- Opening Delimiter -

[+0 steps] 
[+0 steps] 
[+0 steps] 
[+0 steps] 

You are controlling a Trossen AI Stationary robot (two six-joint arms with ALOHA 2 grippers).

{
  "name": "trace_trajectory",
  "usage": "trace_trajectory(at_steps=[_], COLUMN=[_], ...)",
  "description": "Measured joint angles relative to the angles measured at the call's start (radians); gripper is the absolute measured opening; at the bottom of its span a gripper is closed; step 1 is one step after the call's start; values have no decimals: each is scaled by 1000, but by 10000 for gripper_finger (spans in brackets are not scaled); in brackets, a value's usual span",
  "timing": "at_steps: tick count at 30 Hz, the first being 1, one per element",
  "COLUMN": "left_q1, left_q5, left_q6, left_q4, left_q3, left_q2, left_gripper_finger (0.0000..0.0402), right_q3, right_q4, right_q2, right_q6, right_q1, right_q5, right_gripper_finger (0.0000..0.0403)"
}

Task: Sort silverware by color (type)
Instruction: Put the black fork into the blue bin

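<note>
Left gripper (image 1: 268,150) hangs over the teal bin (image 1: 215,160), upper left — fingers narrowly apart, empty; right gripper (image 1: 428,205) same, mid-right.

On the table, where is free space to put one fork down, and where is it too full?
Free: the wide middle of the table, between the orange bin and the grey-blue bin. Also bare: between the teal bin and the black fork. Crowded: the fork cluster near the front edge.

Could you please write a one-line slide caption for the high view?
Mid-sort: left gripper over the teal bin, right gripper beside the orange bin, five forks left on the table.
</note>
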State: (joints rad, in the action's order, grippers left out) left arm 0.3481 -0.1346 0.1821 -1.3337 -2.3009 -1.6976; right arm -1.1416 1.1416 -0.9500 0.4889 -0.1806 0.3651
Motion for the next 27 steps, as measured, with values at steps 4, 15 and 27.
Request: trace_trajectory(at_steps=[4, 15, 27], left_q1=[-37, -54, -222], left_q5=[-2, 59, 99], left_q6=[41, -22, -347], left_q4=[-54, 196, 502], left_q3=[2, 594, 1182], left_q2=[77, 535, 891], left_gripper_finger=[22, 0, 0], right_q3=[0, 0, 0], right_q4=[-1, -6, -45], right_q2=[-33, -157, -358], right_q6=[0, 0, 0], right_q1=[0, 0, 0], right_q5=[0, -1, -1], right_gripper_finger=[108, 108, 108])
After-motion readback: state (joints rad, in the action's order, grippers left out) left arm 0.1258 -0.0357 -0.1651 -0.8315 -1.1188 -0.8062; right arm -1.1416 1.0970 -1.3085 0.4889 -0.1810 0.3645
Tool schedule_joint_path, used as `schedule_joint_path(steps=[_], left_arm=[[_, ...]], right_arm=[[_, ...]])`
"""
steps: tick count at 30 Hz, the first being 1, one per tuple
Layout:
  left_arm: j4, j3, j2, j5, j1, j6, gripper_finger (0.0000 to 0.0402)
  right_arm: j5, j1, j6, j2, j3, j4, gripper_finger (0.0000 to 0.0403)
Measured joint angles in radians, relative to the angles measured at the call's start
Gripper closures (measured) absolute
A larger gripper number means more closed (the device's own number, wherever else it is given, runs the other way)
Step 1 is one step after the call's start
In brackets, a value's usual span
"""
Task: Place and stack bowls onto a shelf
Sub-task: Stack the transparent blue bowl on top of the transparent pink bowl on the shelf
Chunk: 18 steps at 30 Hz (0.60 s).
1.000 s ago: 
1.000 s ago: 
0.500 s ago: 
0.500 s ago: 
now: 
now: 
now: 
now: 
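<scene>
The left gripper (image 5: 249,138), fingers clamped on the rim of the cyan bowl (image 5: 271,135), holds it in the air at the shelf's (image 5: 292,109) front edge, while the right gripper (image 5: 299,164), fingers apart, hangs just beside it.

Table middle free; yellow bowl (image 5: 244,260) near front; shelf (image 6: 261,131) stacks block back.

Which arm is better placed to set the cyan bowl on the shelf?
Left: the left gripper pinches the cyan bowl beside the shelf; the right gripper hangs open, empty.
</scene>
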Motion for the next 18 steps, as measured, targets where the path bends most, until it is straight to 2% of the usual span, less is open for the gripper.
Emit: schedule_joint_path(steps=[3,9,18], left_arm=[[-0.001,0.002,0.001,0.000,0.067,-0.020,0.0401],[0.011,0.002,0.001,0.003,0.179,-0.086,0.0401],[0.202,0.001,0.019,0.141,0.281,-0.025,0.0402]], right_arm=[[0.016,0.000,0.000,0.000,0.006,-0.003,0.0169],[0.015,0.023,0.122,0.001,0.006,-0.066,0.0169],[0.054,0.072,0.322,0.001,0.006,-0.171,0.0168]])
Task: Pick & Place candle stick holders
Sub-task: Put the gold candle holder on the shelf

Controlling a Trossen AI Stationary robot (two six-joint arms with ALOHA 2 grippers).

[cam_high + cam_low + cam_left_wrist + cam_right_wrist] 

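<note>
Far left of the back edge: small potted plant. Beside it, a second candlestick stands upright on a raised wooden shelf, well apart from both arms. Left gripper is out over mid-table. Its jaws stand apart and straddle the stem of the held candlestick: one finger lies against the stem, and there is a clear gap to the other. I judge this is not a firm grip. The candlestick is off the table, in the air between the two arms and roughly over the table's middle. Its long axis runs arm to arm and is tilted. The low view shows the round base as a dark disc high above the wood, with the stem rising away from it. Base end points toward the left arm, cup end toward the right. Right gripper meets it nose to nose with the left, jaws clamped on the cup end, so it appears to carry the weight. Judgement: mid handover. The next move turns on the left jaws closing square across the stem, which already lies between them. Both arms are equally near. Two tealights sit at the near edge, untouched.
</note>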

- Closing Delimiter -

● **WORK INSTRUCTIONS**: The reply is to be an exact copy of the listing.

● **TASK ANSWER**:
[+0 steps] 
[+0 steps] 
[+0 steps] 
[+0 steps] 

You are controlling a Trossen AI Stationary robot (two six-joint arms with ALOHA 2 grippers).

{
  "name": "trace_trajectory",
  "usage": "trace_trajectory(at_steps=[_], COLUMN=[_], ...)",
  "description": "Measured joint angles relative to the angles measured at the call's start (radians); gripper is the absolute measured opening; at the bottom of its span a gripper is closed; step 1 is one step after the call's start; values have no decimals: each is scaled by 1000, but by 10000 for gripper_finger (spans in brackets are not scaled); in brackets, a value's usual span",
  "timing": "at_steps: tick count at 30 Hz, the first being 1, one per element",
  "COLUMN": "left_q1, left_q5, left_q6, left_q4, left_q3, left_q2, left_gripper_finger (0.0000..0.0402), right_q3, right_q4, right_q2, right_q6, right_q1, right_q5, right_gripper_finger (0.0000..0.0403)"
}

Task: Sort silverware by color (type)
Instruction: Put the black fork into the blue bin

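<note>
Left gripper (image 1: 268,150) hangs over the teal bin (image 1: 215,160), upper left — fingers narrowly apart, empty; right gripper (image 1: 428,205) same, mid-right.

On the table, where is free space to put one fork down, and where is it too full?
Free: the wide middle of the table, between the orange bin and the grey-blue bin. Also bare: between the teal bin and the black fork. Crowded: the fork cluster near the front edge.

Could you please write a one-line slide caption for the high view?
Mid-sort: left gripper over the teal bin, right gripper beside the orange bin, five forks left on the table.
</note>
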State: (joints rad, in the action's order, grippers left out) left arm 0.3481 -0.1346 0.1821 -1.3337 -2.3009 -1.6976; right arm -1.1416 1.1416 -0.9500 0.4889 -0.1806 0.3651
Motion for the next 27 steps, as measured, with values at steps 4, 15 and 27.
Request: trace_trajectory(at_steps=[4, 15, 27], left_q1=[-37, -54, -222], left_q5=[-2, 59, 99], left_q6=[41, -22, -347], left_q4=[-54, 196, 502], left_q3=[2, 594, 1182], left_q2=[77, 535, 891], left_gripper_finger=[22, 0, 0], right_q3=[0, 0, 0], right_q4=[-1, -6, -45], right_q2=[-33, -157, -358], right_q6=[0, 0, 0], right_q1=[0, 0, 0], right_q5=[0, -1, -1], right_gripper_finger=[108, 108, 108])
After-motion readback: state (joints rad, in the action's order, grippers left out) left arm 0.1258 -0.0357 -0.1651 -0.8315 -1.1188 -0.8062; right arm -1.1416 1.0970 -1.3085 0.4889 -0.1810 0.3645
Tool schedule_joint_path, used as `schedule_joint_path(steps=[_], left_arm=[[_, ...]], right_arm=[[_, ...]])`
"""
steps: tick count at 30 Hz, the first being 1, one per tuple
Layout:
  left_arm: j4, j3, j2, j5, j1, j6, gripper_finger (0.0000 to 0.0402)
  right_arm: j5, j1, j6, j2, j3, j4, gripper_finger (0.0000 to 0.0403)
Measured joint angles in radians, relative to the angles measured at the call's start
Gripper closures (measured) absolute
A larger gripper number means more closed (the device's own number, wherever else it is given, runs the other way)
Step 1 is one step after the call's start
In brackets, a value's usual span
"""
Task: Place and stack bowls onto a shelf
Sub-task: Stack the transparent blue bowl on top of the transparent pink bowl on the shelf
Chunk: 18 steps at 30 Hz (0.60 s).
1.000 s ago: 
1.000 s ago: 
0.500 s ago: 
0.500 s ago: 
now: 
now: 
now: 
now: 
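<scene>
The left gripper (image 5: 249,138), fingers clamped on the rim of the cyan bowl (image 5: 271,135), holds it in the air at the shelf's (image 5: 292,109) front edge, while the right gripper (image 5: 299,164), fingers apart, hangs just beside it.

Table middle free; yellow bowl (image 5: 244,260) near front; shelf (image 6: 261,131) stacks block back.

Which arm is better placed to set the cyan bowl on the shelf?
Left: the left gripper pinches the cyan bowl beside the shelf; the right gripper hangs open, empty.
</scene>
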Motion for the next 18 steps, as measured, targets where the path bends most, until it is straight to 2% of the usual span, less is open for the gripper.
Emit: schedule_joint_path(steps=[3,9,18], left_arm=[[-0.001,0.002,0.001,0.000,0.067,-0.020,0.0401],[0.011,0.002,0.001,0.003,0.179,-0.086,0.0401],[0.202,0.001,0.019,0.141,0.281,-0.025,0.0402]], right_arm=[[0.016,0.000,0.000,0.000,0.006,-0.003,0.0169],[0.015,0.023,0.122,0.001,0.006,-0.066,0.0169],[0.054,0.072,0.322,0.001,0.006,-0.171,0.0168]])
Task: Pick & Place candle stick holders
Sub-task: Put the gold candle holder on the shelf

Controlling a Trossen AI Stationary robot (two six-joint arms with ALOHA 2 grippers).

[cam_high + cam_low + cam_left_wrist + cam_right_wrist] 

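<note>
Far left of the back edge: small potted plant. Beside it, a second candlestick stands upright on a raised wooden shelf, well apart from both arms. Left gripper is out over mid-table. Its jaws stand apart and straddle the stem of the held candlestick: one finger lies against the stem, and there is a clear gap to the other. I judge this is not a firm grip. The candlestick is off the table, in the air between the two arms and roughly over the table's middle. Its long axis runs arm to arm and is tilted. The low view shows the round base as a dark disc high above the wood, with the stem rising away from it. Base end points toward the left arm, cup end toward the right. Right gripper meets it nose to nose with the left, jaws clamped on the cup end, so it appears to carry the weight. Judgement: mid handover. The next move turns on the left jaws closing square across the stem, which already lies between them. Both arms are equally near. Two tealights sit at the near edge, untouched.
</note>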

Nothing else is required to finish the exercise.